→ **WHAT TO PRODUCE**
Copy every record exactly as it stands. Leave the pictures out.

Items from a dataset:
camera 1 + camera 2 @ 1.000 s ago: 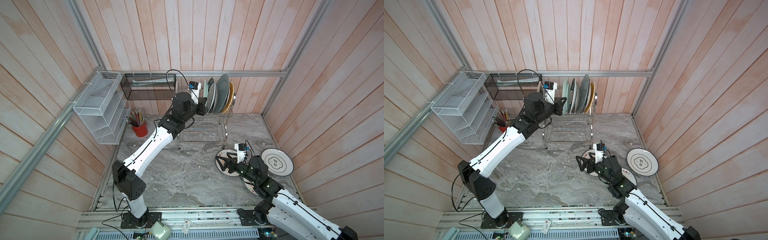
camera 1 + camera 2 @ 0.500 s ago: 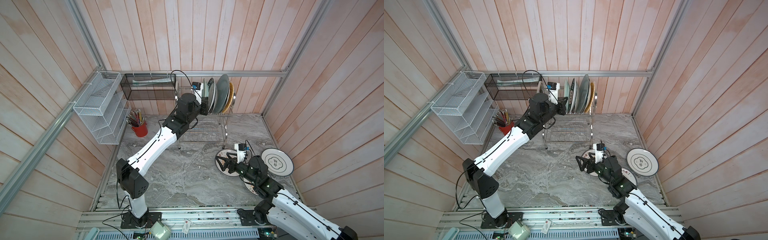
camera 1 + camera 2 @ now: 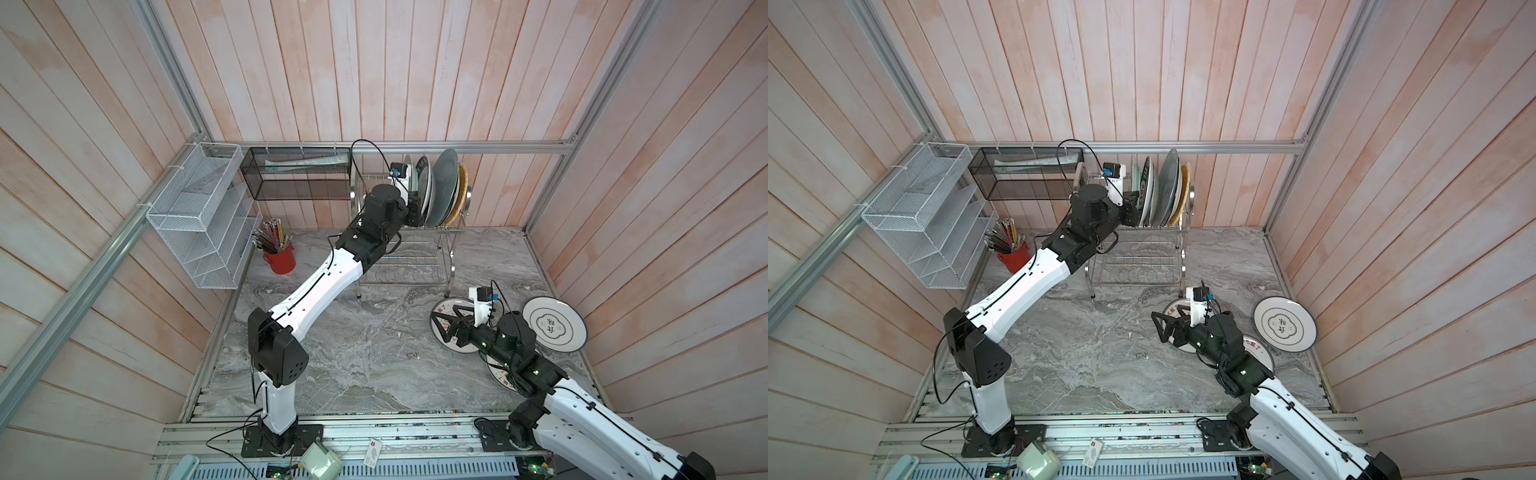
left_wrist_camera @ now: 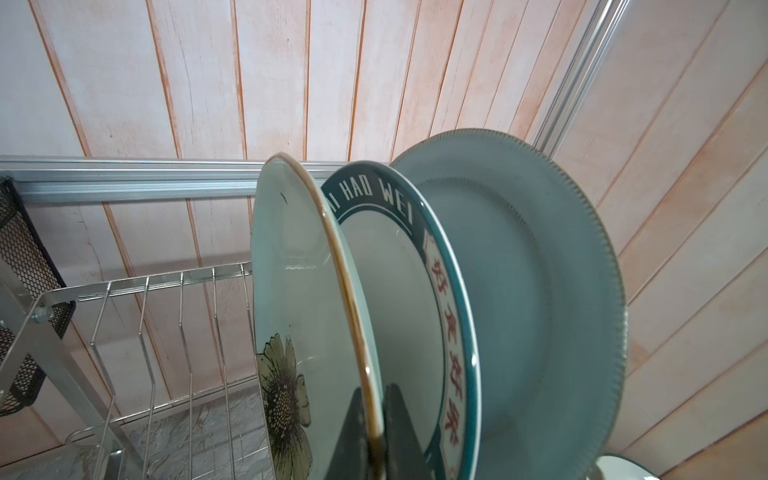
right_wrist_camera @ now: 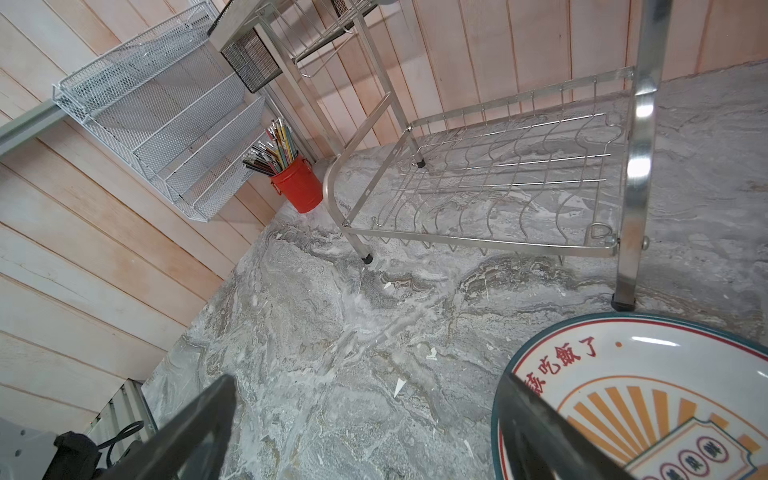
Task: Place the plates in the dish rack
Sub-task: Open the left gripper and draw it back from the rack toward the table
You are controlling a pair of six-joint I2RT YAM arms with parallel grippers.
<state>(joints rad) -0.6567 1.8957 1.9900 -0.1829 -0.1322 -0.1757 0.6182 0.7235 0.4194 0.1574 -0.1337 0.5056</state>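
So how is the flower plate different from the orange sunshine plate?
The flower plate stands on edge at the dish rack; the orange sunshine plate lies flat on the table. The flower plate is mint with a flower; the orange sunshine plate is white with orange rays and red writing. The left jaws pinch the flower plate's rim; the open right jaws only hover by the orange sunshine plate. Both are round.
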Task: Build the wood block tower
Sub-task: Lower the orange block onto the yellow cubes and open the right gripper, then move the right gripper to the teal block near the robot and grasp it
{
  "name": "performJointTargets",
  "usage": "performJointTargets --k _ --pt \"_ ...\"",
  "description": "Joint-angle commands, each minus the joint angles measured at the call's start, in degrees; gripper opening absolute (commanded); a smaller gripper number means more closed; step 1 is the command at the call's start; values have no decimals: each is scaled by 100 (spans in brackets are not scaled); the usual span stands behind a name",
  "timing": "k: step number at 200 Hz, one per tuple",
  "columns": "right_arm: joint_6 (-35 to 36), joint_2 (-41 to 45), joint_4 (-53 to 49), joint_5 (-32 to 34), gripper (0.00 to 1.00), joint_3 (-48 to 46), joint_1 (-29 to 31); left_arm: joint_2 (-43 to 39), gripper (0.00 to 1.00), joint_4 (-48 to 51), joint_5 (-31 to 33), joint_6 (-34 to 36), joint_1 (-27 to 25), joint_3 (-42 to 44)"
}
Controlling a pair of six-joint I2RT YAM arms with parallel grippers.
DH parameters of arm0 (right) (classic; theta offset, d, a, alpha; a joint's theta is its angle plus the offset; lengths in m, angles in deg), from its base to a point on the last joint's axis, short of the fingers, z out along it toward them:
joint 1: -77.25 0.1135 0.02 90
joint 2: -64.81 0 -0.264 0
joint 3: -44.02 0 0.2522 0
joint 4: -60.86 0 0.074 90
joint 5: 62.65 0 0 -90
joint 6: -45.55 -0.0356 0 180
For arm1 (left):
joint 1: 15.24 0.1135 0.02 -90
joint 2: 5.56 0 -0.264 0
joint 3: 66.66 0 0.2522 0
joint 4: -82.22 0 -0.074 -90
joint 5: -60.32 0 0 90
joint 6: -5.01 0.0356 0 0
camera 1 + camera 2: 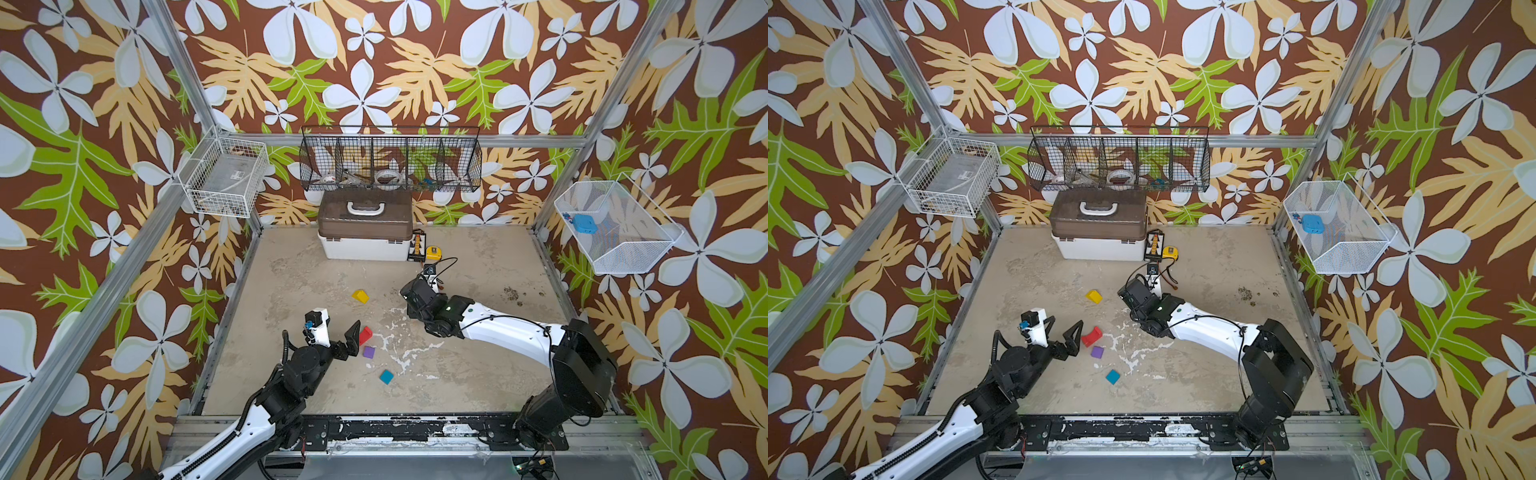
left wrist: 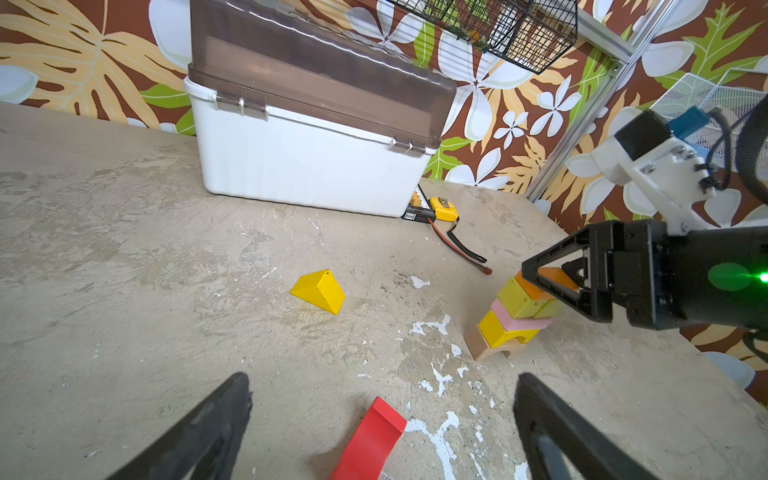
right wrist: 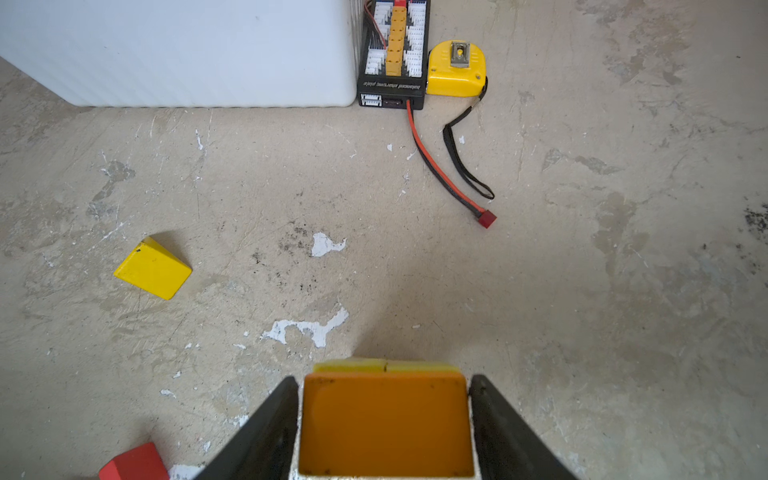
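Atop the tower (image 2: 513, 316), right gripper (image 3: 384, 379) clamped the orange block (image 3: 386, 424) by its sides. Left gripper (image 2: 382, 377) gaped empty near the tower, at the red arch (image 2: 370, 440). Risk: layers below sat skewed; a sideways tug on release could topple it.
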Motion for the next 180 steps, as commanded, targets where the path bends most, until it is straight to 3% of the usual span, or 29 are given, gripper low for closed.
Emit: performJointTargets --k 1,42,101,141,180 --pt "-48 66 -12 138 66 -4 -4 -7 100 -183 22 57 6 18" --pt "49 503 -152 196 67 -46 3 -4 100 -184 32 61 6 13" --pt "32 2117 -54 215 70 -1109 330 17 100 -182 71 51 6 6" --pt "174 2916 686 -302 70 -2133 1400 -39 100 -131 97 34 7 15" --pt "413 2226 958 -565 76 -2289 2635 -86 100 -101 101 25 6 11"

→ **YOUR SOLUTION**
camera 1 + camera 2 @ 1.000 s ago: 
camera 1 + camera 2 @ 0.500 s ago: 
camera 1 + camera 2 @ now: 
left_wrist_camera @ now: 
right_wrist_camera @ now: 
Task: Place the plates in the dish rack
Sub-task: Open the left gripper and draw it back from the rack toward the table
You are controlling a pair of six-joint I2RT YAM arms with parallel grippers.
<state>(joints rad) -0.6567 1.8957 1.9900 -0.1829 -0.1322 -0.1757 0.6182 0.7235 0.4194 0.1574 -0.1337 0.5056</state>
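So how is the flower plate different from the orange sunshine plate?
The flower plate stands on edge at the dish rack; the orange sunshine plate lies flat on the table. The flower plate is mint with a flower; the orange sunshine plate is white with orange rays and red writing. The left jaws pinch the flower plate's rim; the open right jaws only hover by the orange sunshine plate. Both are round.
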Task: Build the wood block tower
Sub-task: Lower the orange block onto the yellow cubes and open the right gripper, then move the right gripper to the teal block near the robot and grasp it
{
  "name": "performJointTargets",
  "usage": "performJointTargets --k _ --pt \"_ ...\"",
  "description": "Joint-angle commands, each minus the joint angles measured at the call's start, in degrees; gripper opening absolute (commanded); a smaller gripper number means more closed; step 1 is the command at the call's start; values have no decimals: each is scaled by 100 (spans in brackets are not scaled); the usual span stands behind a name",
  "timing": "k: step number at 200 Hz, one per tuple",
  "columns": "right_arm: joint_6 (-35 to 36), joint_2 (-41 to 45), joint_4 (-53 to 49), joint_5 (-32 to 34), gripper (0.00 to 1.00), joint_3 (-48 to 46), joint_1 (-29 to 31); left_arm: joint_2 (-43 to 39), gripper (0.00 to 1.00), joint_4 (-48 to 51), joint_5 (-31 to 33), joint_6 (-34 to 36), joint_1 (-27 to 25), joint_3 (-42 to 44)"
}
Controlling a pair of six-joint I2RT YAM arms with parallel grippers.
DH parameters of arm0 (right) (classic; theta offset, d, a, alpha; a joint's theta is its angle plus the offset; lengths in m, angles in deg), from its base to a point on the last joint's axis, short of the fingers, z out along it toward them:
joint 1: -77.25 0.1135 0.02 90
joint 2: -64.81 0 -0.264 0
joint 3: -44.02 0 0.2522 0
joint 4: -60.86 0 0.074 90
joint 5: 62.65 0 0 -90
joint 6: -45.55 -0.0356 0 180
For arm1 (left):
joint 1: 15.24 0.1135 0.02 -90
joint 2: 5.56 0 -0.264 0
joint 3: 66.66 0 0.2522 0
joint 4: -82.22 0 -0.074 -90
joint 5: -60.32 0 0 90
joint 6: -5.01 0.0356 0 0
camera 1 + camera 2: 
left wrist: 
right wrist: 
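Atop the tower (image 2: 513, 316), right gripper (image 3: 384, 379) clamped the orange block (image 3: 386, 424) by its sides. Left gripper (image 2: 382, 377) gaped empty near the tower, at the red arch (image 2: 370, 440). Risk: layers below sat skewed; a sideways tug on release could topple it.
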Motion for the next 180 steps, as commanded, targets where the path bends most, until it is straight to 3% of the usual span, or 29 are given, gripper low for closed.
Emit: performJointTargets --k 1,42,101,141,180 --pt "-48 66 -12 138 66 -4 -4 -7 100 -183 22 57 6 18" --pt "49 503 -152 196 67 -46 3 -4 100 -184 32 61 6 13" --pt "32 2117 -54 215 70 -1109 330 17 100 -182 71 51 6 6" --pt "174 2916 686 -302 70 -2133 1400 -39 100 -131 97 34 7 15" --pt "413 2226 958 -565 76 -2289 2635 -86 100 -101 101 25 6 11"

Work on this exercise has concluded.